With most of the overall length taken up by the wheelbase, there’s also plenty of space inside. Head and leg room is enough to seat four adults, and the rear bench slides on all except the entry-level trim to extend the boot. It’s a little plasticky inside, though the aluminium-accented controls which look a bit like a Casio G-Shock watch help stop it feeling cheap, and the expected big-selling SZ-T gets all the essentials including navigation, a rear-view camera and smartphone connectivity. As that’s also the point where alloy wheels and the wheel arch extensions become standard equipment, it’s worth the upgrade.

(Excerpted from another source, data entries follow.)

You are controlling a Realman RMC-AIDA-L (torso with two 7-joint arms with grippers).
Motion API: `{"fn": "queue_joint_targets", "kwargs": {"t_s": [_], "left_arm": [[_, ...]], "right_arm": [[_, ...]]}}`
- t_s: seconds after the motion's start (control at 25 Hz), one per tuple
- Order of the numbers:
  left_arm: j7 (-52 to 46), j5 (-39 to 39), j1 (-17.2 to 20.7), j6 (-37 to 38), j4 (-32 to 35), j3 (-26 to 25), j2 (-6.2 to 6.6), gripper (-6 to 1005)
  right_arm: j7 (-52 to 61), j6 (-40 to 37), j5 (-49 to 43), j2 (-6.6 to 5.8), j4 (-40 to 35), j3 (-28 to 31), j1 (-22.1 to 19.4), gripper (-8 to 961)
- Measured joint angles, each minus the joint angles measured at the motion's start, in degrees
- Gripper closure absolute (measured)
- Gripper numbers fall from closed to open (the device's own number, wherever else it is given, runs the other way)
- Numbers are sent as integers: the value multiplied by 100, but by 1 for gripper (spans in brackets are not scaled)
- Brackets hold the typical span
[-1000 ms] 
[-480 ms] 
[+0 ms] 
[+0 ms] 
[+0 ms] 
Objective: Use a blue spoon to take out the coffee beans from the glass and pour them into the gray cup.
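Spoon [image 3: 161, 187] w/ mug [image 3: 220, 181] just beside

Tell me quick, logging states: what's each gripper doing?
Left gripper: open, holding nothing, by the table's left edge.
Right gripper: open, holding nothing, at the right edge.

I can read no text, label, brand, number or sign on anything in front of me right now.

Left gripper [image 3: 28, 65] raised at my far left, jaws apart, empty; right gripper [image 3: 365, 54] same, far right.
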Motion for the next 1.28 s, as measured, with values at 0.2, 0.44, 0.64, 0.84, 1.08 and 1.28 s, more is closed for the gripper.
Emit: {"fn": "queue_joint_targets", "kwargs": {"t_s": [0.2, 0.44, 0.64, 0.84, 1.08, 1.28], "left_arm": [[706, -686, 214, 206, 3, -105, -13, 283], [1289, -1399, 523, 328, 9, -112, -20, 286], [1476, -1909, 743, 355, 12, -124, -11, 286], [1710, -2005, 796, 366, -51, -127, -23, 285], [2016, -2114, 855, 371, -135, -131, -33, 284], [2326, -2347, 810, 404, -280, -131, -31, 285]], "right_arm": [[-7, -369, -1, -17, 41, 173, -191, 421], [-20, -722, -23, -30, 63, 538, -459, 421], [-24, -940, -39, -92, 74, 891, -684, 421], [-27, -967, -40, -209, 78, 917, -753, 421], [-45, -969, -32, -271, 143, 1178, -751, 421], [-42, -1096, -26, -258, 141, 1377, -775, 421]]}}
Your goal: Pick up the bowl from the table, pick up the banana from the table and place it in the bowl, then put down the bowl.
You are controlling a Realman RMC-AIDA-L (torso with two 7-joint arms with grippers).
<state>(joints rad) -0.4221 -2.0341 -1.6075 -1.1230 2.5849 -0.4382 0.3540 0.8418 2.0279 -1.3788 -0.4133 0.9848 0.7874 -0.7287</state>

There are two engine options; a 1.2-litre petrol with an optional automated manual gearbox, both returning 61.4mpg and emitting 104g/km CO2, or Suzuki’s mild hybrid system based on the same engine. The latter uses a small motor-generator to assist the engine; a low-cost, low-weight technology which brings CO2 down to 97g/km, or 106g/km with the top-spec SZ5’s part-time four-wheel drive system.
It’s assistance you barely notice, seamlessly capturing otherwise wasted energy and giving sparkier acceleration from a standstill than the rev-hungry petrol engine usually provides. For a small car, it’s very quiet, really smooth when the engine re-engages, and the combination of featherweight body, quick steering and short overhangs adds up to a keen – though don’t read that as sporty – driving experience.
For now, at least, that’s a combination of qualities that give the Ignis its own spot in the crossover market. Purposeful, practical and stylish, it’s another useful tool in Suzuki’s fleet armoury.What we think
Crossover styling and mini MPV practicality in a cute, fuel-efficient package – the Ignis is a characterful and appealing addition to the city car class.